**What to do:** From the entries below, retype only the lines from the one with "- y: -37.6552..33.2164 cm" through the one with "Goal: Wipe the", exactly as written.

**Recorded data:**
- - - - -

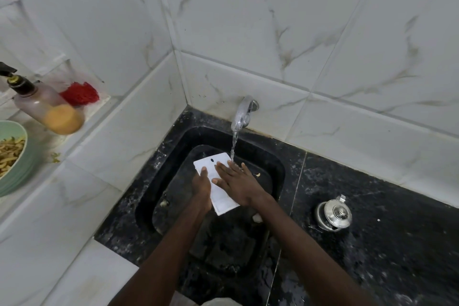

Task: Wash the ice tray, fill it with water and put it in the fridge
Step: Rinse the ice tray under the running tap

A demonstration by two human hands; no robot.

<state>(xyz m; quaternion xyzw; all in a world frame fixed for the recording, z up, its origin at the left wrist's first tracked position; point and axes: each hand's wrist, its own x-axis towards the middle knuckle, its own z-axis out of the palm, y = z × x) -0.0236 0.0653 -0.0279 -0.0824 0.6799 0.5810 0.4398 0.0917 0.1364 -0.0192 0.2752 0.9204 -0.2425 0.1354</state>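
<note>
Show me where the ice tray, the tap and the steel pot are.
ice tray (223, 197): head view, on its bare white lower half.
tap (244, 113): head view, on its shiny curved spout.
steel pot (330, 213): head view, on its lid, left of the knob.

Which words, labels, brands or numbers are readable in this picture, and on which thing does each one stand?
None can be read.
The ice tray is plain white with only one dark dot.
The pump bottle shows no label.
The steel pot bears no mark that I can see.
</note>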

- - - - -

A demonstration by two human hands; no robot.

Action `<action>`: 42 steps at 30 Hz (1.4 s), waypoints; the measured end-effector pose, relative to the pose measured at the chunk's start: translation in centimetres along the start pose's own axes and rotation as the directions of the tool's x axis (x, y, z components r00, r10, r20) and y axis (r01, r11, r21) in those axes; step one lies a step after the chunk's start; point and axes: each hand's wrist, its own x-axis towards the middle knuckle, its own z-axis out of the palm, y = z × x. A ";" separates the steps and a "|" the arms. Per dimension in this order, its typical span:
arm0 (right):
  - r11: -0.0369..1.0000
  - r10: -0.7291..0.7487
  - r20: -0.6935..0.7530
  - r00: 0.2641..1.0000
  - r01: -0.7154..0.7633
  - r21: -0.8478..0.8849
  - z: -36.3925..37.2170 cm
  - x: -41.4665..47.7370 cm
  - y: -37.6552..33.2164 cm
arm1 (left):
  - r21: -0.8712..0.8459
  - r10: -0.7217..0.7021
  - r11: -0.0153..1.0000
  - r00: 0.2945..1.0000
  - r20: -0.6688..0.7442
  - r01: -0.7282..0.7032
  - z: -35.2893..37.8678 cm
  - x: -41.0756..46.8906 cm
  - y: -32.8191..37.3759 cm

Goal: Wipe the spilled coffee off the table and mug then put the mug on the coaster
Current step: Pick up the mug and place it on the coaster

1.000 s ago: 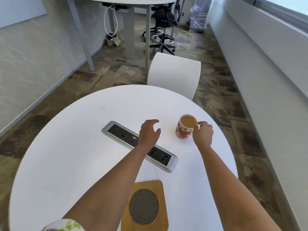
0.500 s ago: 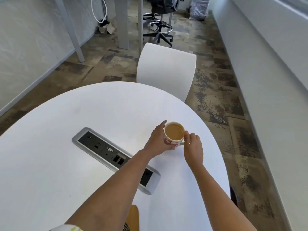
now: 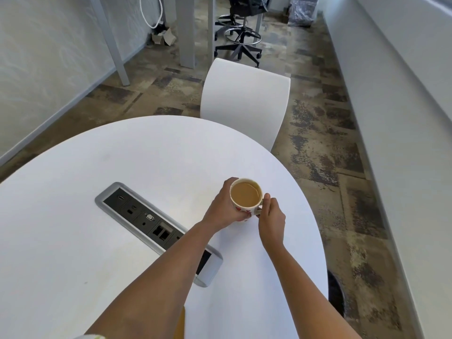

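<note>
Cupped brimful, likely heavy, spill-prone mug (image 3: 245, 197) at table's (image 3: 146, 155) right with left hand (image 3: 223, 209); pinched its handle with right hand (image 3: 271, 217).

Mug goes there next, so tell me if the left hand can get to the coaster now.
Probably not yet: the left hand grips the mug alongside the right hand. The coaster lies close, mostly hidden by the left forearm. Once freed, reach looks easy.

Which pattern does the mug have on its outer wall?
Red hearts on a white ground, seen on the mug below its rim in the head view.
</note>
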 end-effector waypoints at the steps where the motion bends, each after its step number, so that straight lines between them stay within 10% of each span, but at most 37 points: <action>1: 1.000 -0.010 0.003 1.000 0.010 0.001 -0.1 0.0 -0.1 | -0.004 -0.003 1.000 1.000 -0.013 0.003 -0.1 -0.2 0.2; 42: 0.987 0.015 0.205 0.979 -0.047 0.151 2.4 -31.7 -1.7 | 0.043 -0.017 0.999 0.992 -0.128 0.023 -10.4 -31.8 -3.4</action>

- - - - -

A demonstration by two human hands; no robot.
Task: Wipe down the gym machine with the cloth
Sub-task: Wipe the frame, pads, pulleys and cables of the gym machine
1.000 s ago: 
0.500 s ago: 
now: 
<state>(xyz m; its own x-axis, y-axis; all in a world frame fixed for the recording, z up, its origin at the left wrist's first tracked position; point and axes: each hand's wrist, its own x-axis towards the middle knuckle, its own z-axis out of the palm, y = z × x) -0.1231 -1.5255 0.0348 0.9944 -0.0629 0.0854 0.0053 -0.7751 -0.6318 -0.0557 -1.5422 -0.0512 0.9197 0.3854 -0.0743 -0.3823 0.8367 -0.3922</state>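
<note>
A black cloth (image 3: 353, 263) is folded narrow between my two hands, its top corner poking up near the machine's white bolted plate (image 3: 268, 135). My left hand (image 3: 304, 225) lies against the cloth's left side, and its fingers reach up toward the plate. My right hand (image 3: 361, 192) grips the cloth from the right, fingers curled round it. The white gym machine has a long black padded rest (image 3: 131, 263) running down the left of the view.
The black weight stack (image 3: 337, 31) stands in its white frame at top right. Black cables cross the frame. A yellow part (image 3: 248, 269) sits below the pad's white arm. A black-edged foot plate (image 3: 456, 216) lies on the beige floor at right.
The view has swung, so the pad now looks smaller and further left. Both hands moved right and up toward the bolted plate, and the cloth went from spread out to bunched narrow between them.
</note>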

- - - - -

**The completed task:**
  - y: -37.6552..33.2164 cm
arm1 (left):
  - r21: -0.8712..0.8459
  - r10: -0.7217..0.7021
  - r11: -0.0153..1.0000
  - r00: 0.2945..1.0000
  - r20: -0.6688..0.7442
  - r01: -0.7282..0.7032
  - z: -35.2893..37.8678 cm
  - x: -41.0756..46.8906 cm
  - y: -32.8191..37.3759 cm

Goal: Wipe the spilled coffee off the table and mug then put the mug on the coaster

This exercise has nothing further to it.